BRUXELAS 13 out. (EUROPA PRESS) -
A União Europeia adotou nesta segunda-feira uma extensão por mais um ano das sanções pela proliferação e uso de armas químicas que atualmente impõe a 25 indivíduos e três entidades.
Como é de praxe no regime de sanções europeu, os indivíduos e entidades na "lista negra" europeia estão sujeitos a um congelamento de bens e são proibidos de disponibilizar fundos, ativos financeiros ou recursos econômicos para eles. Eles também estão proibidos de viajar para a UE.

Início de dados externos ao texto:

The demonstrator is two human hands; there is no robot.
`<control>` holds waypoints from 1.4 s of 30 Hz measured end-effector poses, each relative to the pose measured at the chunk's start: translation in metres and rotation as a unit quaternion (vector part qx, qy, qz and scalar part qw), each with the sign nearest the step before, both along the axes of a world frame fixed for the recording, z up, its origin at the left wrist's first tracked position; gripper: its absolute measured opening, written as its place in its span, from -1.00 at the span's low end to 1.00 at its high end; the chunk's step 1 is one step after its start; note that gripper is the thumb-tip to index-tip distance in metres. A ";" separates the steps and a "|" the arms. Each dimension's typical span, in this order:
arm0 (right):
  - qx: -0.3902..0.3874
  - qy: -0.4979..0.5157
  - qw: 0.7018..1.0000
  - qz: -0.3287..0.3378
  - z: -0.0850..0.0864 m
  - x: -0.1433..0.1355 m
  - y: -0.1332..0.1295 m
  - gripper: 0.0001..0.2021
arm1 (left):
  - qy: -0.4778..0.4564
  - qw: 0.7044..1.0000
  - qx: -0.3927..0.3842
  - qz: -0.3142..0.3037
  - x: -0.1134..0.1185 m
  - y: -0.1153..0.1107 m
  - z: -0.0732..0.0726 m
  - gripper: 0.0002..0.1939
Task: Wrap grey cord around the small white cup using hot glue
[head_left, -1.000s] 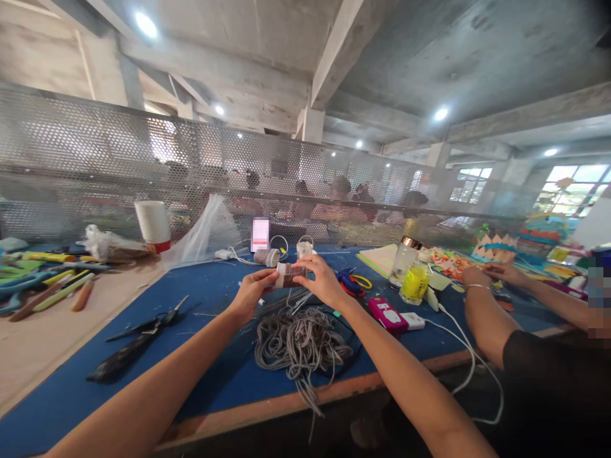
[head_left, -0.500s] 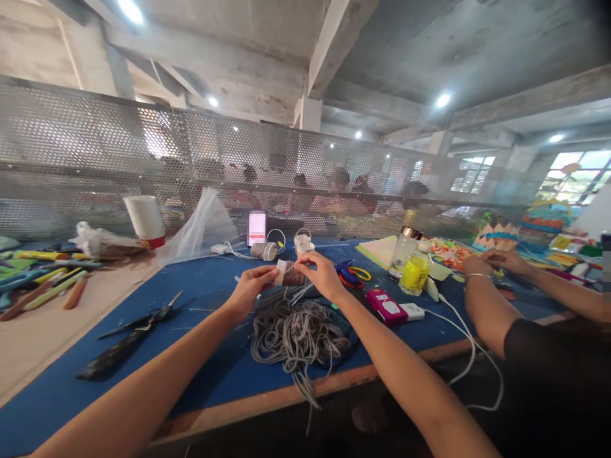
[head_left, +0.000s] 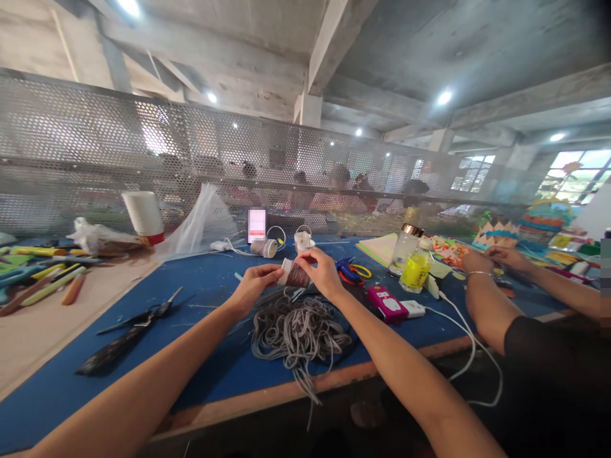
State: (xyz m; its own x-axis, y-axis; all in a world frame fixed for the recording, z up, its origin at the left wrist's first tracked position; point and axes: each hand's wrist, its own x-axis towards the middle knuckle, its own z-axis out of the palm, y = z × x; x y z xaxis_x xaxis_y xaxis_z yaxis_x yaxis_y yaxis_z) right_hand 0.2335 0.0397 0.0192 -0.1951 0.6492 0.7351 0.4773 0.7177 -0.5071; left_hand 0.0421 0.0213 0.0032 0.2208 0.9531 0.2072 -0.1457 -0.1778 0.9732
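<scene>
At mid-frame, the left hand [head_left: 252, 287] pinches a wrapped cylinder [head_left: 298, 278] by its pale end, apparently steadying it; the right hand [head_left: 323, 272] grasps its other side, above heaped cord [head_left: 300, 331].

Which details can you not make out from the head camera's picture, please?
All in the head view:
Wrapped cylinder: right end, hidden by the right hand.
Phone: screen text, pixelated.
Yellow bottle: label print, too small.
Co-worker's black top: cut off by the right edge.
People beyond: veiled by the perforated panel.
</scene>
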 end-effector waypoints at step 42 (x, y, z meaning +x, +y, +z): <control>-0.007 0.009 1.000 -0.011 -0.006 0.005 0.004 -0.83 | 0.054 0.997 0.020 -0.043 -0.001 -0.003 -0.001 -0.70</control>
State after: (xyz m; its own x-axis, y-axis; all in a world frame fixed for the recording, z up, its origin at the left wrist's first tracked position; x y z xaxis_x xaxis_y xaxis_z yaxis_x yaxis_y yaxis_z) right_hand 0.2385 0.0442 0.0132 -0.1677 0.6629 0.7297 0.4846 0.7000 -0.5246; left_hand 0.0408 0.0187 0.0019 0.3238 0.9215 0.2143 -0.0562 -0.2073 0.9767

Esse regime de sanções foi lançado em 2018 como resposta da UE ao uso de armas químicas na guerra da Síria e, desde então, impôs sanções contra agentes russos envolvidos no envenenamento de dissidentes.
Entre outros, a UE mantém restrições contra agentes envolvidos no ataque a Sergei Skripal em Salisbury e contra o falecido Alexei Navalni, ambos atacados com agente nervoso do tipo Novichok.
A UE-27 argumenta que o objetivo desse regime é contribuir com os esforços da UE para combater a proliferação e o uso de armas químicas, bem como apoiar a implementação da Convenção sobre a Proibição do Desenvolvimento, Produção, Armazenamento e Uso de Armas Químicas e sobre sua Destruição.